Kesinlikle bilemezsiniz değil ama kolay da değil. Kariyeri boyunca hiçbir şey yapmamış veya 1-2 yayınla doçent olmuş bir profesörle (o 1-2 yayın, çok çok iyi yayınlar olabilir; yine sayıya bakmamak lazım) profesör olduktan sonra da üretmeye devam etmiş kişinin arasında bir fark olduğunu herkes anlayabilir. H-indeksi yüksek kişilerin arasındaki farkı anlayabilmek için, o alandaki dergileri az çok bilmek gerekir, daha detaya inilecekse alana, anabilim dalına hakim biri olup yapılanları az çok anlayabilmek gerekir.

Kişinin isminin, hiçbir katkısı olmadığı halde, yapılan yayına üçüncü, dördüncü, beşinci yazar olarak yazılıverdiğini ise o yayını yapan üç-beş kişi dışında kimse bilemez. Doçentlik sözlü sınavı; doçent adayının, yaptığı çalışmaları tamamen kendisinin mi yaptığının veya ortak çalışmalarda payının ne olduğunun nispeten ölçüldüğü bir mekanizmaydı (kusurları vardı). 2018'den sonra ise bunları bilemezsiniz.

Yani "h-indeksi fazla olana bak" demek, tercih için iki-üç bölüm arasında kalmış öğrenciye "profesör sayısı fazla olanı seç" demek gibi bir şey. Verebileceği tercih tavsiyesi o kadar. Ne diyebilir ki başka? O bölümlerin öğrencisi mi olmuş, o bölümlerin birinde okurken diğerinden yaz okulu mu almış, birinde lisans, diğerinde yüksek lisans mı yapmış? Sayıya bak diyecek tabii. En kolayı o çünkü, tercih tavsiyesi veya tercih danışmanlığı için. "Doçent ve profesör sayısının toplamına bak." dese bari, daha az gam yiyeceğim.

Bir de TÜBA'nın yayınladığı Türkiye Bilim Raporu'na göre, akademide en az üreten kadro, çok doğal olarak profesör kadrosudur.
 
Kesinlikle bilemezsiniz değil ama kolay da değil. Kariyeri boyunca hiçbir şey yapmamış veya 1-2 yayınla doçent olmuş bir profesörle (o 1-2 yayın, çok çok iyi yayınlar olabilir; yine sayıya bakmamak lazım) profesör olduktan sonra da üretmeye devam etmiş kişinin arasında bir fark olduğunu herkes anlayabilir. H-indeksi yüksek kişilerin arasındaki farkı anlayabilmek için, o alandaki dergileri az çok bilmek gerekir, daha detaya inilecekse alana, anabilim dalına hakim biri olup yapılanları az çok anlayabilmek gerekir.

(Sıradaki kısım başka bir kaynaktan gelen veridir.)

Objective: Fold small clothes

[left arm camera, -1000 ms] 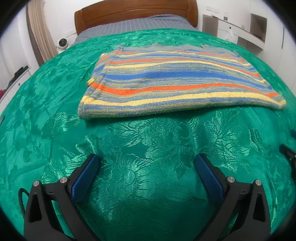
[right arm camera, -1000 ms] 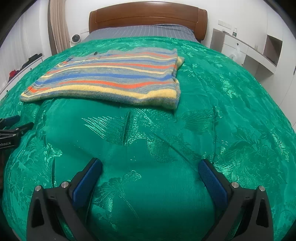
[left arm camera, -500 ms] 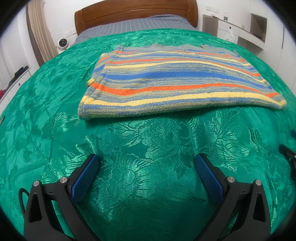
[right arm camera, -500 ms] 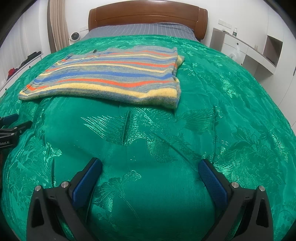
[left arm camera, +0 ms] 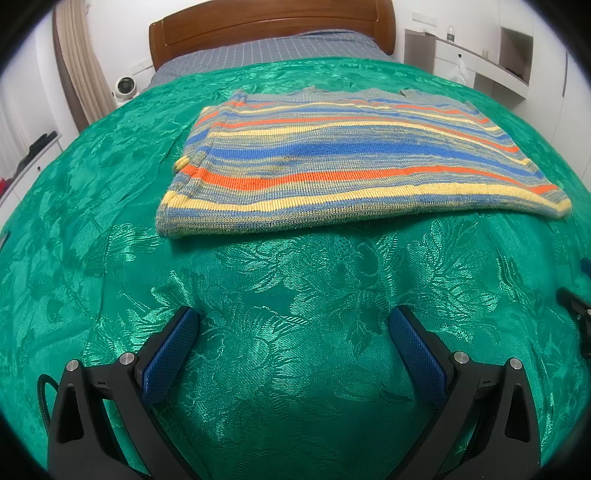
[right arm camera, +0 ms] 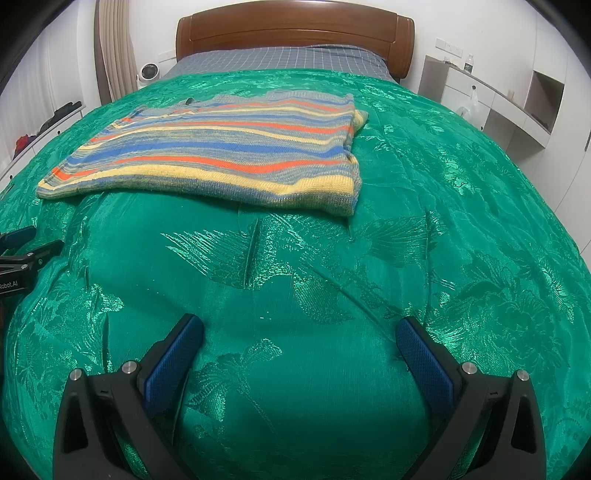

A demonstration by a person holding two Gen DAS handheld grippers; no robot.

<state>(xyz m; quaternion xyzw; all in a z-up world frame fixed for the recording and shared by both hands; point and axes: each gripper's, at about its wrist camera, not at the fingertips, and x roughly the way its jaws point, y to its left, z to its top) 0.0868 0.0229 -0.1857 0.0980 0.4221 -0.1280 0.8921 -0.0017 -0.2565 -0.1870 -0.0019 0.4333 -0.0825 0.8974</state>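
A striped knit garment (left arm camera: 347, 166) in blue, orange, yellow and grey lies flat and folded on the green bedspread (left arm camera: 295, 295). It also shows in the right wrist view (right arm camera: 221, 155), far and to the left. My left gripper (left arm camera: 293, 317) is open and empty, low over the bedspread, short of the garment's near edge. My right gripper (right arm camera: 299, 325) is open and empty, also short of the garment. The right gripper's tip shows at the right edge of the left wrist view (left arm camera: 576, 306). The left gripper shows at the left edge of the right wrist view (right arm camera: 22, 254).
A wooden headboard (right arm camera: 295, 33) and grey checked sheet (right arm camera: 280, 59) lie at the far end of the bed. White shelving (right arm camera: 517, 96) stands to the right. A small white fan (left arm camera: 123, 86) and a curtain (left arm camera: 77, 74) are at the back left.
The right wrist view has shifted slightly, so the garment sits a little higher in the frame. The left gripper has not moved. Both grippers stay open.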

Kişinin isminin, hiçbir katkısı olmadığı halde, yapılan yayına üçüncü, dördüncü, beşinci yazar olarak yazılıverdiğini ise o yayını yapan üç-beş kişi dışında kimse bilemez. Doçentlik sözlü sınavı; doçent adayının, yaptığı çalışmaları tamamen kendisinin mi yaptığının veya ortak çalışmalarda payının ne olduğunun nispeten ölçüldüğü bir mekanizmaydı (kusurları vardı). 2018'den sonra ise bunları bilemezsiniz.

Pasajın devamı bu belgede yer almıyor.